▸ **Work instruction**
For this exercise, write out the full listing that follows exactly and skip its pictures.

▸ **Dataset excerpt**

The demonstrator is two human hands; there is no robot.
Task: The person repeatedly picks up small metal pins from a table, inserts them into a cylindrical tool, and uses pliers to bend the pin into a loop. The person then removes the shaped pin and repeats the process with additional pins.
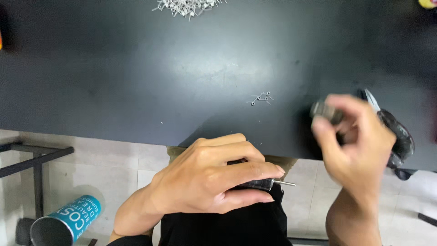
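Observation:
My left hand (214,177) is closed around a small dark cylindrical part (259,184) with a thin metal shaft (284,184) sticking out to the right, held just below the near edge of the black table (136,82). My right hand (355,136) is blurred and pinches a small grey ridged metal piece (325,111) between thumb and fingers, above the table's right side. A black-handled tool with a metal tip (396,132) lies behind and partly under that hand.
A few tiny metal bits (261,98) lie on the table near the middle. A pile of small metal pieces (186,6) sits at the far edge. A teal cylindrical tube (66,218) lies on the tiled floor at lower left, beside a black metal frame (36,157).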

▸ **Task answer**
The demonstrator is two human hands; there is no robot.
Task: The person repeatedly picks up small metal pins from a table, inserts them into a cylindrical tool, and uses pliers to bend the pin into a loop. The person then removes the shaped pin and repeats the process with additional pins.
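Observation:
My left hand (214,177) is closed around a small dark cylindrical part (259,184) with a thin metal shaft (284,184) sticking out to the right, held just below the near edge of the black table (136,82). My right hand (355,136) is blurred and pinches a small grey ridged metal piece (325,111) between thumb and fingers, above the table's right side. A black-handled tool with a metal tip (396,132) lies behind and partly under that hand.
A few tiny metal bits (261,98) lie on the table near the middle. A pile of small metal pieces (186,6) sits at the far edge. A teal cylindrical tube (66,218) lies on the tiled floor at lower left, beside a black metal frame (36,157).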

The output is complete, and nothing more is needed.